Post by scofo » August 14th, 2008, 3:24 pm

Dusterian wrote:Style? Disney's feature films have always tried to be anything other than (i.e. better than) cartoons, I don't think they would ever purposely go for a cartoony style.

I may actually not like many modern Disney films, but I doubt it would be (all) because of the animation. Atlantis, Treasure Planet, Brother Bear are all said to be bad and I don't think Atlantis was very good, but from what I've seen of all their animation, it looks exceptional, the best. If Disney was getting bad in story, they stayed fantastic as far as animation.
The Princess and the Frog is hardly a cartoony film. Just because the alligator is a little more plump - doesn't mean it's all of a sudden a UPA or Warner Brothers cartoon. In Disney's films, have you ever noticed that the main characters appear to have a more realistic design, in comparison to the villains, side kicks and the rest of the film? Maybe not so much in the early years (1940's through the 1950's) but it's predominantly visible in their films. Below are a few I grabbed from the internet.

Image

Just to be clear, I said the heroes tend to be more "safer" and less of a push in the designs, often trying to simplify a realistic human. Now take a look at the villains, the shapes are much more dynamic and provide the viewer with more of a character than the "heroes".
Dusterian wrote:But you see, I'm kind of worried. When you get rid of everything that has to do with something, and then try to bring it back, it won't be the same. Yes, I'm talking about how they got rid of all the animation stuff, and are attempting to bring it back. Don Bluth and James Baxter may have been former Disney animators, but for whatever reason, neither were able to capture the same Disney quality in the films they worked on (any Don Bluth film, and Enchanted).
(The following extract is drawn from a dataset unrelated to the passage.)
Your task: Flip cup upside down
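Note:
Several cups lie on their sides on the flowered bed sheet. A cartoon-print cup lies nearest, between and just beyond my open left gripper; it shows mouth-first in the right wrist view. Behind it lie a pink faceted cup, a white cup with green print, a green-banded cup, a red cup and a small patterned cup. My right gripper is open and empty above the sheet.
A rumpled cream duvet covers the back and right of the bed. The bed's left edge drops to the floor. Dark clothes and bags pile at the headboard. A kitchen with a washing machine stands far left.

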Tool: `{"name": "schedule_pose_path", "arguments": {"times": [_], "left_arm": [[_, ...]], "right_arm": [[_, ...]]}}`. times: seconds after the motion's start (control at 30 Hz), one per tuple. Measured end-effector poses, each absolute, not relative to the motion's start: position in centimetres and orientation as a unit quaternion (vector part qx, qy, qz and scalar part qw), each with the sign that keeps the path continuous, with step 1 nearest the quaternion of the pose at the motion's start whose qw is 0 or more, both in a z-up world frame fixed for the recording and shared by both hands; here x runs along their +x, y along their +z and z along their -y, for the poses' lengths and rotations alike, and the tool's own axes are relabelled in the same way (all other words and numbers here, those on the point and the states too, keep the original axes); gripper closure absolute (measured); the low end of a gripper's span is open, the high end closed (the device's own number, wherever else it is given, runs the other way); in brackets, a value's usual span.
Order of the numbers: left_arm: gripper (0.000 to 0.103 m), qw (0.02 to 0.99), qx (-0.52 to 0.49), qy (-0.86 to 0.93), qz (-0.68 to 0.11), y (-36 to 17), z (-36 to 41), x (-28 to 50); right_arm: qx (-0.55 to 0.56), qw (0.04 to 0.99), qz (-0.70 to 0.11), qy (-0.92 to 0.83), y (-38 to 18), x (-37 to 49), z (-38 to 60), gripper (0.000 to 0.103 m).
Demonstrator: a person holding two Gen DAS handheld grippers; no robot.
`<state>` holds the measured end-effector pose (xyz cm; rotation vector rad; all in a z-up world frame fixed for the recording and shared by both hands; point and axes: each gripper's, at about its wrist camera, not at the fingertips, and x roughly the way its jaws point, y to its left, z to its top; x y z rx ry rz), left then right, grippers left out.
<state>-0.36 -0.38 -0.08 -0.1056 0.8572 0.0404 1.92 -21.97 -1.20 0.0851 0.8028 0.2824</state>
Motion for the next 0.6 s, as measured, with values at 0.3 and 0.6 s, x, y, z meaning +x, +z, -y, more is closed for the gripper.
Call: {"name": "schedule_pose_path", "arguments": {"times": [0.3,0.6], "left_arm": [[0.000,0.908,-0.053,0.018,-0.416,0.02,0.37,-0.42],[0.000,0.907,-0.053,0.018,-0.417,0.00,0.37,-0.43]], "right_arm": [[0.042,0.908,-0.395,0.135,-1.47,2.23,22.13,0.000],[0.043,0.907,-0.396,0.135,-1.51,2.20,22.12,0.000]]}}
Of course, Bluth probably wasn't striving for straight-up Disney...but he still had to rely on lots of rotoscoping (Disney never quite rotoscoped, they traced over pictures for reference but they didn't do any tracing for actual animation, just some pictures to look at), and we all know Enchanted was trying to be straight-up Disney (unless, because it was melded with live-action, and because it could risk making Disney look bad, as they were poking fun at Disney's fairy tale animation, they went for an un-Disney look so sharp people could say, "This isn't Disney!" and still love the superiorly animated fairy tale classics).
Actually, they did rotoscope an Actress for Snow White, but for later films only relied on footage as a reference for the animators:
Year 1937 was the beginning of Walt Disney’s rotoscoping milestone. Disney animators have delicately employed the tedious art of rotoscoping in the classic Snow White and the Seven Dwarfs film. After Snow White, rotoscoping was used in more Disney films and this includes Cinderella in 1950’s.
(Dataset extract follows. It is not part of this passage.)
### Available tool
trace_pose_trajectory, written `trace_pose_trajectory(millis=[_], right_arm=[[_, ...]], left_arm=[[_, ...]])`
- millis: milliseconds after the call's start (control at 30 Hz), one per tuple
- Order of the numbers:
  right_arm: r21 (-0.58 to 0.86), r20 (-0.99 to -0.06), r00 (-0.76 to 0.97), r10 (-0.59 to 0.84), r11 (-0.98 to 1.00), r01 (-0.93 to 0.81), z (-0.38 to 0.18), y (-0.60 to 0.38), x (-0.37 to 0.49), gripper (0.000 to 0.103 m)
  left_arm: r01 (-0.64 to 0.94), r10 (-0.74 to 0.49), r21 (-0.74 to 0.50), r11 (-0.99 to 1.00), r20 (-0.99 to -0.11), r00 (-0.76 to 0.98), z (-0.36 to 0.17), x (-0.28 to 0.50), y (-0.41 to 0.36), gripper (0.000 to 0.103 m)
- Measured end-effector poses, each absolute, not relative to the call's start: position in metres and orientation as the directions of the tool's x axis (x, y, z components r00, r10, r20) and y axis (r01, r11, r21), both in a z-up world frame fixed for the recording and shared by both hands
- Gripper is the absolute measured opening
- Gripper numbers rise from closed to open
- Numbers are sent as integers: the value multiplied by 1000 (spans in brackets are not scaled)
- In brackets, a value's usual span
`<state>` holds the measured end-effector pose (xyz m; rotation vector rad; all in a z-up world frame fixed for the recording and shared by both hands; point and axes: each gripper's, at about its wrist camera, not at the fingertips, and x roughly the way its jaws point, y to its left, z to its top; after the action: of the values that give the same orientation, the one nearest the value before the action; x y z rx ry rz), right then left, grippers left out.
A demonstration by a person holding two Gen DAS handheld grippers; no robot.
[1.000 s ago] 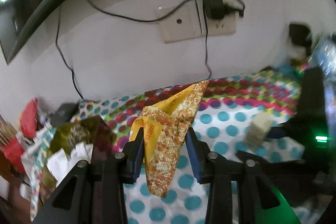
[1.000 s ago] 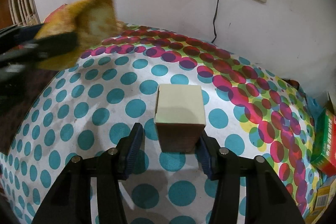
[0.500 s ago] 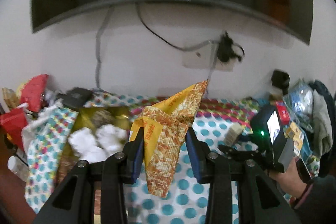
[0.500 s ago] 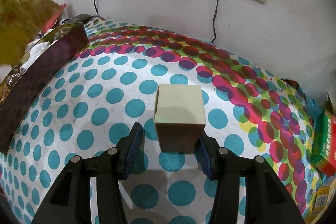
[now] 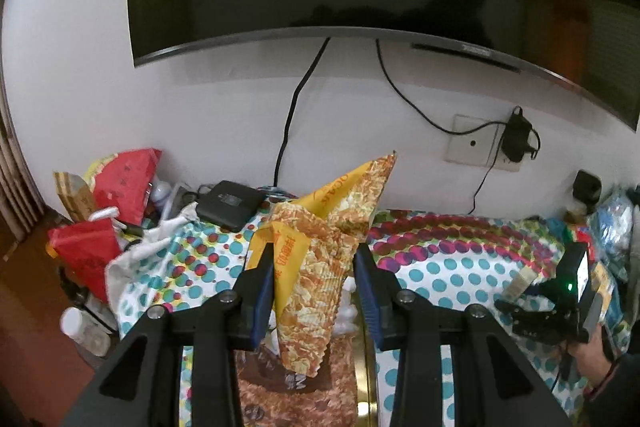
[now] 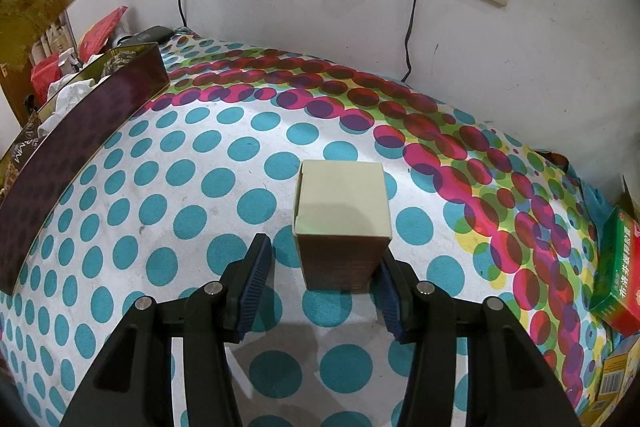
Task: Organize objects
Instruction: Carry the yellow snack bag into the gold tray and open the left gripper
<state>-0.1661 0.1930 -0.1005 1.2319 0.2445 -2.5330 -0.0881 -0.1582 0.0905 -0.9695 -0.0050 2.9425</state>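
Between the blue pads of the left tongs, a yellow snack wrapper is being gripped, its tip pointing to about one o'clock, hanging above a brown box on the dotted desk. At three o'clock in that view, a hand is holding the right tongs. Those tongs are standing open around a small cream carton: the right pad is looking to be touching it, the left pad is staying clear. The brown box is sitting at nine o'clock from the carton.
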Motion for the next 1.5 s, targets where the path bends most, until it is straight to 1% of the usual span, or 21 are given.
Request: trace_pose_trajectory(millis=[33,100,200,367,533,633,800,867,1000,1200,1433,1500], right_arm=[[-15,-789,-580,-204,-936,351,-101,193,-167,49],[-15,-788,-580,-205,-937,350,-100,193,-164,49],[-16,-788,-581,-204,-937,350,-100,193,-164,49],[-16,-788,-580,-204,-937,350,-100,193,-164,49],[-17,-788,-581,-203,-937,350,-100,193,-164,49],[-16,-788,-581,-203,-937,350,-100,193,-163,49],[-16,-789,-580,-203,-937,350,-100,193,-163,49],[-16,-788,-581,-203,-937,350,-100,193,-163,49],[-16,-789,-581,-202,-937,349,-101,193,-162,49],[-16,-789,-580,-203,-937,350,-101,192,-162,50],[-16,-789,-580,-203,-937,350,-101,193,-162,50],[-17,-789,-581,-203,-937,350,-101,193,-162,50]], left_arm=[[-52,51,-16,-999,-605,-794,86,-94,-160,38],[-43,13,34,-999,-619,-785,77,-105,-158,38],[-59,-7,80,-995,-650,-760,61,-123,-154,38],[-64,-12,85,-994,-687,-726,38,-146,-155,38],[-62,-55,142,-988,-694,-718,22,-160,-152,38],[-62,-51,132,-989,-709,-703,13,-168,-155,38],[-71,-51,142,-987,-707,-705,6,-170,-153,39],[-71,-53,145,-987,-705,-707,4,-170,-151,41],[-72,-34,120,-990,-704,-709,2,-168,-149,43],[-70,28,27,-997,-736,-677,-4,-164,-153,49],[-70,60,-18,-997,-733,-677,-2,-149,-153,49],[-82,96,-56,-995,-730,-676,-2,-144,-154,49]])
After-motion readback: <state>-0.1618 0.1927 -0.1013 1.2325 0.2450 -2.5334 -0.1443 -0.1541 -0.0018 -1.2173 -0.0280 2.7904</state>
However, some of the Disney animators looked down at rotoscoping, since some referred to it as a “crutch” for the artists who lacked the skill in animation. Grim Natwick even said that rotoscoping was only used as basis for their work; however the elaborate portions in creating an animation were done beyond rotoscoping.

Later on, Disney didn’t used rotoscoping for the actual tracing rather they use rotoscoping in studying human and animal motion.
And I the point about Enchanted seems to be a little askew - they weren't mocking themselves, at least not in terms of design. Alphonse Mucha was a heavy influence for the designs. Gisele is considered a princess (if your fact was true, I doubt they would add her).
Dusterian wrote:Basically, I'm worried Disney films will never have the same quality and magic or whatever they had that they used to have. Unless enough people from the Eisner days or earlier remember exactly how to make good Disney animation again. Thanks for making me feel better with the "rushed" idea, though.
It's been about 15 years since The Lion King, and only 4 years since the last traditionally animated film - I doubt they "can't remember how to do it". Also, Eisner didn't control the creative side of the film - just the business.
Dusterian wrote:It's right to ask what different people think are the classics, because if we're talking about the kind of classic that is good, has gone through time, and has long-lasting appeal, then it differs.
A classic is something that is symbolic of what the studio strives for - I don't think "The Great Mouse Detective" qualifies as such, but Snow White, Pinocchio, 101 Dalmations, Little Mermaid, Beauty and the Beast are staples to Disney.
Dusterian wrote:My list could surely change, but this is basically what I think Walt Disney, the Disney studios, and the public regard as the classics and have made into the classics. Alice wasn't really liked by Walt, not sure about the studio, but it wasn't really liked by the public either, and today it's not really considered a good movie. It just has really great creativity, design, and animation. Kind of like Sleeping Beauty, except Walt actually intended it to be his masterpiece, and the film had more of a story and was more of a movie than episodic Alice in Wonderland. Fantasia is episodic and less like a movie, too, but that's definately a classic masterpiece, if not by the public, by Walt, the studio, and the whole company.
From the quick research - I've found nothing but the opposite of Walt's opinion.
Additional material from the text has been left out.